- **Required work**: The expected output is every entry below, exact in every character.

- **Records shown**:
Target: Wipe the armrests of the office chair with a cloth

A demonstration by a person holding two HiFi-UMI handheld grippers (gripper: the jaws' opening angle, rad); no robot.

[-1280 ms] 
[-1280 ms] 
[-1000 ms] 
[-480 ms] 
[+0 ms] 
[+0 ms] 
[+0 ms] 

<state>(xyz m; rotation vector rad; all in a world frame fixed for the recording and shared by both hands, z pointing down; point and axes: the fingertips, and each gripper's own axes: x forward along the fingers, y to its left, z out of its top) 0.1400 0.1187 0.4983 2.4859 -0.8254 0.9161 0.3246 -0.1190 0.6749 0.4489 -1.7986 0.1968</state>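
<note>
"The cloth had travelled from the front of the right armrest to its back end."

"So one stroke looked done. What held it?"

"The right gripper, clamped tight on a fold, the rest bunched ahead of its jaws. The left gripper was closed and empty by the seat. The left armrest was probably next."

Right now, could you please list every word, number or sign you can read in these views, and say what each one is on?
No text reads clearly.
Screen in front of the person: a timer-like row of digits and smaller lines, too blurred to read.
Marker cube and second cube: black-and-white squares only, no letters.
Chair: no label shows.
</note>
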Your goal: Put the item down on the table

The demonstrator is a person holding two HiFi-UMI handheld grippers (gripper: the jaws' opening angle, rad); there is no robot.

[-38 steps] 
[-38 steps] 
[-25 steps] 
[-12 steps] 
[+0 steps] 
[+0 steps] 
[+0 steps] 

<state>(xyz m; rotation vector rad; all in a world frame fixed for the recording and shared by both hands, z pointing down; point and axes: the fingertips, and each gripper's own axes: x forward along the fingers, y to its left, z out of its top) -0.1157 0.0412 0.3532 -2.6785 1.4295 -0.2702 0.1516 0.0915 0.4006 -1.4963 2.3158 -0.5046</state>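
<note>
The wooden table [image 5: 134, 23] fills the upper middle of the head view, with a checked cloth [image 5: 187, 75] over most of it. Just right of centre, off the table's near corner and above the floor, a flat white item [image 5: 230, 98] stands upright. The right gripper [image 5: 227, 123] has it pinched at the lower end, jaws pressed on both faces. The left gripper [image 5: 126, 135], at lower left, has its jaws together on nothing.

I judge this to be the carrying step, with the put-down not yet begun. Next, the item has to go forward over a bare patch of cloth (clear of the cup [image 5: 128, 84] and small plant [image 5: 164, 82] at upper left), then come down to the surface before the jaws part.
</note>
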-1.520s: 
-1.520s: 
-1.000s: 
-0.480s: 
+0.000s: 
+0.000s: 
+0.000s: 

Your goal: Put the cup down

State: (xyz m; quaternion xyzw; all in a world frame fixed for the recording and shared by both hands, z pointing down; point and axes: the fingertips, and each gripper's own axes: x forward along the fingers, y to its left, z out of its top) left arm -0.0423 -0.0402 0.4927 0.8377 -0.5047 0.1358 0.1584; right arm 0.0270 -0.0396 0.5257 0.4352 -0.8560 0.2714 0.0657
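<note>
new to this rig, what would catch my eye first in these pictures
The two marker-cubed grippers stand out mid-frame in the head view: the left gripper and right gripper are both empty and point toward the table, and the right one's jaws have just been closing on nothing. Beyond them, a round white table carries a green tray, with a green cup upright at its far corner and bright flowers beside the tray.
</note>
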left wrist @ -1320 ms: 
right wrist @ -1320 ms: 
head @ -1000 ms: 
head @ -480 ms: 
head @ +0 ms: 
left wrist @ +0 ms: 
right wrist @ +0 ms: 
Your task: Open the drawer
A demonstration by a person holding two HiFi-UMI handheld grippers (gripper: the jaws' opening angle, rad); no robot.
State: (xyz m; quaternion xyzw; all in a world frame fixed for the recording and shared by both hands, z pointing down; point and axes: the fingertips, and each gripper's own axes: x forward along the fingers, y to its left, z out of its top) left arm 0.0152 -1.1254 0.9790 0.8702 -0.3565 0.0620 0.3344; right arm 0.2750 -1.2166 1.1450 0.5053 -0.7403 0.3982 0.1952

- **Exercise result**:
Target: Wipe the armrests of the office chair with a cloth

A demonstration by a person holding two HiFi-UMI handheld grippers (gripper: the jaws' opening angle, rad); no robot.

[-1280 ms] 
[-1280 ms] 
[-1000 ms] 
[-480 ms] 
[+0 ms] 
[+0 ms] 
[+0 ms] 

<state>(xyz m; rotation vector rad; all in a world frame fixed for the recording and shared by both hands, z pointing down; point and axes: the fingertips, and each gripper's own axes: x forward along the fingers, y to its left, z out of its top) 0.1400 0.1187 0.4983 2.4859 -0.8254 0.9161 0.3246 -0.1190 0.6749 0.4489 -1.7986 0.1968</state>
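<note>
"The cloth had travelled from the front of the right armrest to its back end."

"So one stroke looked done. What held it?"

"The right gripper, clamped tight on a fold, the rest bunched ahead of its jaws. The left gripper was closed and empty by the seat. The left armrest was probably next."

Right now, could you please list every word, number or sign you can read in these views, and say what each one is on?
No text reads clearly.
Screen in front of the person: a timer-like row of digits and smaller lines, too blurred to read.
Marker cube and second cube: black-and-white squares only, no letters.
Chair: no label shows.
</note>
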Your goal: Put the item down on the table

The demonstrator is a person holding two HiFi-UMI handheld grippers (gripper: the jaws' opening angle, rad); there is no robot.

[-38 steps] 
[-38 steps] 
[-25 steps] 
[-12 steps] 
[+0 steps] 
[+0 steps] 
[+0 steps] 

<state>(xyz m; rotation vector rad; all in a world frame fixed for the recording and shared by both hands, z pointing down; point and axes: the fingertips, and each gripper's own axes: x forward along the fingers, y to its left, z out of its top) -0.1157 0.0412 0.3532 -2.6785 1.4295 -0.2702 0.1516 0.0915 0.4006 -1.4963 2.3158 -0.5046</state>
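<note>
The wooden table [image 5: 134, 23] fills the upper middle of the head view, with a checked cloth [image 5: 187, 75] over most of it. Just right of centre, off the table's near corner and above the floor, a flat white item [image 5: 230, 98] stands upright. The right gripper [image 5: 227, 123] has it pinched at the lower end, jaws pressed on both faces. The left gripper [image 5: 126, 135], at lower left, has its jaws together on nothing.

I judge this to be the carrying step, with the put-down not yet begun. Next, the item has to go forward over a bare patch of cloth (clear of the cup [image 5: 128, 84] and small plant [image 5: 164, 82] at upper left), then come down to the surface before the jaws part.
</note>
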-1.520s: 
-1.520s: 
-1.000s: 
-0.480s: 
+0.000s: 
+0.000s: 
+0.000s: 

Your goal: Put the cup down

State: (xyz m; quaternion xyzw; all in a world frame fixed for the recording and shared by both hands, z pointing down; point and axes: the fingertips, and each gripper's own axes: x forward along the fingers, y to its left, z out of its top) left arm -0.0423 -0.0402 0.4927 0.8377 -0.5047 0.1358 0.1584; right arm 0.0270 -0.0396 0.5257 0.4352 -0.8560 0.2714 0.0657
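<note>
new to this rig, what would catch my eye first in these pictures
The two marker-cubed grippers stand out mid-frame in the head view: the left gripper and right gripper are both empty and point toward the table, and the right one's jaws have just been closing on nothing. Beyond them, a round white table carries a green tray, with a green cup upright at its far corner and bright flowers beside the tray.
</note>
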left wrist @ -1320 ms: 
right wrist @ -1320 ms: 
head @ -1000 ms: 
head @ -480 ms: 
head @ +0 ms: 
left wrist @ +0 ms: 
right wrist @ +0 ms: 
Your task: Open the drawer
A demonstration by a person holding two HiFi-UMI handheld grippers (gripper: the jaws' opening angle, rad); no robot.
State: (xyz m; quaternion xyzw; all in a world frame fixed for the recording and shared by both hands, z pointing down; point and axes: the fingertips, and each gripper's own axes: x forward along the fingers, y to its left, z out of its top) left arm 0.0152 -1.1254 0.9790 0.8702 -0.3565 0.0620 0.3344; right arm 0.2750 -1.2166 1.1450 0.5053 -0.7403 0.3982 0.1952

This exercise is finished.